Tomorrow I am spraying Feature 6-0-0. Maybe I'll post a couple pictures then.


----------



## Chncdafied (Jun 12, 2019)

About 3-1/2 between pics. Blackjack seeded in bare spots. Looking back I would have forgone the reseed.


----------



## ctrav (Aug 18, 2018)

Chncdafied said:


> About 3-1/2 between pics. Blackjack seeded in bare spots. Looking back I would have forgone the reseed.


Nicely done!


----------



## TN Hawkeye (May 7, 2018)

Hexadecimal 00FF00 said:


> both look very nice.
> 
> Tomorrow I am spraying Feature 6-0-0. Maybe I'll post a couple pictures then.


Thank you.

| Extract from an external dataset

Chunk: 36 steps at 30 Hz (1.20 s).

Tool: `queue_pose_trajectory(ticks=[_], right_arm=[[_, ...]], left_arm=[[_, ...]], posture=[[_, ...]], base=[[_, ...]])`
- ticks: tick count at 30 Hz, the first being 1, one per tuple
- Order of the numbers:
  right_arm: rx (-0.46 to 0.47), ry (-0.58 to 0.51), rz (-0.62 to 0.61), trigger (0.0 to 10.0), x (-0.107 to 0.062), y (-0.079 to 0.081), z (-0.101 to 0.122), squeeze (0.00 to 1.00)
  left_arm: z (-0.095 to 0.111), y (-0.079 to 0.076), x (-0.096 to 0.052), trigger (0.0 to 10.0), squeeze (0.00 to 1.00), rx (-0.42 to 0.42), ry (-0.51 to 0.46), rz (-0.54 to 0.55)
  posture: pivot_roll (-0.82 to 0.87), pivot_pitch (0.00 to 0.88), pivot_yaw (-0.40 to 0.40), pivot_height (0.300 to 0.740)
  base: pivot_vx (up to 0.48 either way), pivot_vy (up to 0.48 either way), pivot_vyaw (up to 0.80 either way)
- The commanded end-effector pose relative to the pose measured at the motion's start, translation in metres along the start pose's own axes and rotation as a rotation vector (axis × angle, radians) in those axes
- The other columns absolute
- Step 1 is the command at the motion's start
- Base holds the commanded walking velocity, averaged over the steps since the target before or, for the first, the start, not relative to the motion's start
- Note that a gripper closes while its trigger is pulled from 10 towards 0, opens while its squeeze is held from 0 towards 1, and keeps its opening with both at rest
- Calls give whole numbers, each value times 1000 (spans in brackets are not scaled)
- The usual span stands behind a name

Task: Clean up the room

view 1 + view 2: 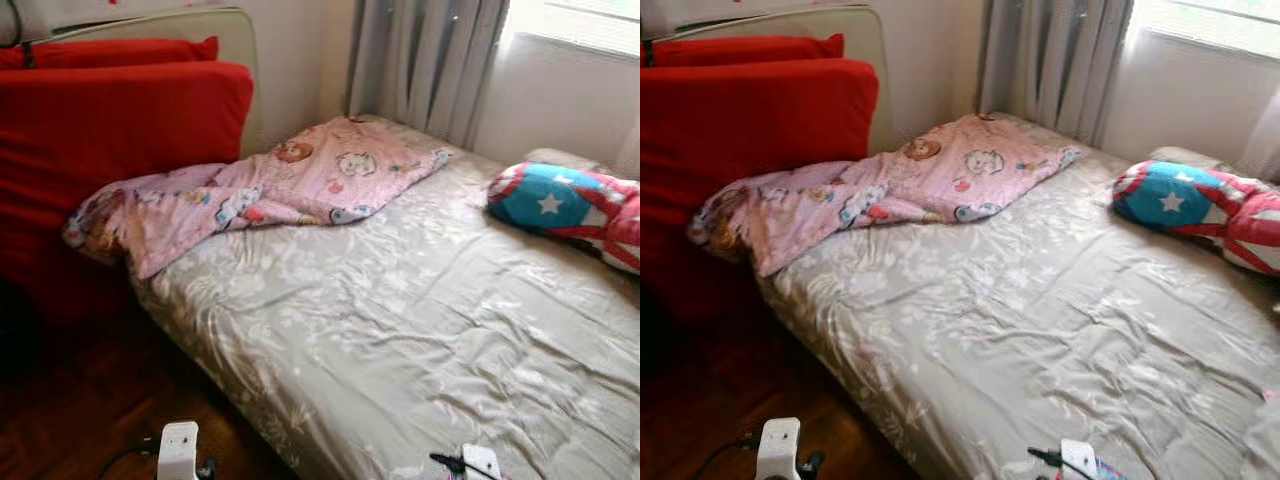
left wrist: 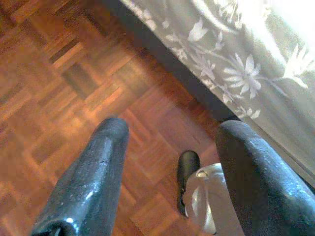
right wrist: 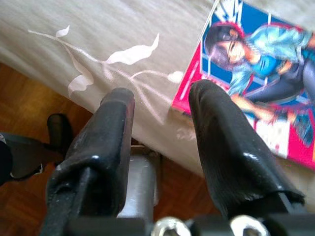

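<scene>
A crumpled pink cartoon-print blanket point(image 1: 270, 190) lies across the head of the bed and hangs off its left edge. A blue, red and white star pillow point(image 1: 565, 205) rests at the bed's right side. A colourful comic-style book point(image 3: 256, 83) lies flat on the grey floral sheet point(image 1: 400, 330), near the bed's front edge. My right gripper point(image 3: 162, 96) hovers open over that edge, beside the book and not touching it. My left gripper point(image 2: 174, 130) hangs open above the parquet floor point(image 2: 74, 73), next to the bed's side.
Big red cushions point(image 1: 110, 130) stand against the wall left of the bed, with a pale headboard point(image 1: 225, 35) behind. Grey curtains point(image 1: 430, 60) and a bright window are at the back. My own leg and foot point(image 2: 189, 169) stand on the floor by the bed.
</scene>
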State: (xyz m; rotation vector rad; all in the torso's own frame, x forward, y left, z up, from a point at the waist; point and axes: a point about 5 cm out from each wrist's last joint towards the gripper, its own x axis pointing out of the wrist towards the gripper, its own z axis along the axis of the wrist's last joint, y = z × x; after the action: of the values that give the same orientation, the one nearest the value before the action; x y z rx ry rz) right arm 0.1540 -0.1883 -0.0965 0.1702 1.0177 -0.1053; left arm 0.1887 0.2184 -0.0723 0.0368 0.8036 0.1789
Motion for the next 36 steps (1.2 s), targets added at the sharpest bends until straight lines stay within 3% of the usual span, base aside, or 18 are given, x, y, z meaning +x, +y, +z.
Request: queue_pose_trajectory(ticks=[1, 13, 18, 36], right_arm=[[-4, 4, -9, 10000, 0, 1, 1, 0], [47, 6, -17, 10000, 0, 1, -1, 0], [53, 5, -12, 10000, 0, 2, -1, 0], [48, 6, 11, 10000, 1, 5, -2, 0]], left_arm=[[2, 2, 1, 10000, 0, 19, 2, 4], [0, 4, 0, 10000, 0, 21, 7, 4], [0, 5, 0, 10000, 0, 23, 7, 4], [1, 7, 0, 10000, 0, 22, 6, 7]], posture=[[13, 0, -63, 740], [12, 0, -53, 740], [12, 0, -48, 740], [12, 0, -36, 740]], base=[[0, 480, 0], [0, 480, 0], [0, 480, -609], [0, 480, 0]])
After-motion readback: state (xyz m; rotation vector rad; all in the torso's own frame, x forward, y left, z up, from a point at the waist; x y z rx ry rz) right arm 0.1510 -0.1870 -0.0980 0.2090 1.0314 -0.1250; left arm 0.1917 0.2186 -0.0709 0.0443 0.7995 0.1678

I'll be spraying FEature on the main part of my lawn today so hopefully some of lime green areas will darken.


----------



## daniel3507 (Jul 31, 2018)

@TN Hawkeye beautiful piece of property!


----------



## TN Hawkeye (May 7, 2018)

daniel3507 said:


> @TN Hawkeye beautiful piece of property!


Thank you. It's so easy sometimes to look at other people's lawns on here and get down about your own. I tend to be very negative about my things and very complimentary of others but I have to keep reminding myself that I joined this site about a year ago and lost most of this spring recovering from surgery. Kind words like yours really help. Thank you again.


----------



## CBStrick (Jun 26, 2019)

It's amazing what you can accomplish in a year. No sod, no seeding...

*April 2018 (When we first bought the house)*



*June 2019*


----------



## TN Hawkeye (May 7, 2018)

CBStrick said:


> It's amazing what you can accomplish in a year. No sod, no seeding...
> 
> *April 2018 (When we first bought the house)*
> 
> ...


I think I would have a tattoo of that on my back. Great job. Looks awesome.


----------



## CBStrick (Jun 26, 2019)

TN Hawkeye said:


> CBStrick said:
> 
> 
> > It's amazing what you can accomplish in a year. No sod, no seeding...
> ...


Thanks!

It's my first lawn too...

(p.s. your striping is on-point!)


----------



## TN Hawkeye (May 7, 2018)

CBStrick said:


> TN Hawkeye said:
> 
> 
> > CBStrick said:
> ...


Thanks you young whipper snapper with all your modern sayings. Makes my "awesome" seem so outdated. :lol:


----------



## Visitor (Jul 23, 2018)

CBStrick said:


> It's amazing what you can accomplish in a year. No sod, no seeding...
> 
> *April 2018 (When we first bought the house)*
> 
> ...


You're the kind of new neighbor people hope for...


----------



## Philly_Gunner (Apr 23, 2019)

CBStrick said:


> It's amazing what you can accomplish in a year. No sod, no seeding...
> 
> *April 2018 (When we first bought the house)*
> 
> ...


That is freaking impressive!! Well done bro.


----------



## Hexadecimal 00FF00 (Sep 20, 2018)

I don't have the amazing progress some of you do and even my current condition is nothing special compared to many of you but I'm proud none the less. First pic is May 10 and second is July 10.


----------



## TN Hawkeye (May 7, 2018)

Hexadecimal 00FF00 said:


> I don't have the amazing progress some of you do and even my current condition is nothing special compared to many of you but I'm proud none the less. First pic is May 10 and second is July 10.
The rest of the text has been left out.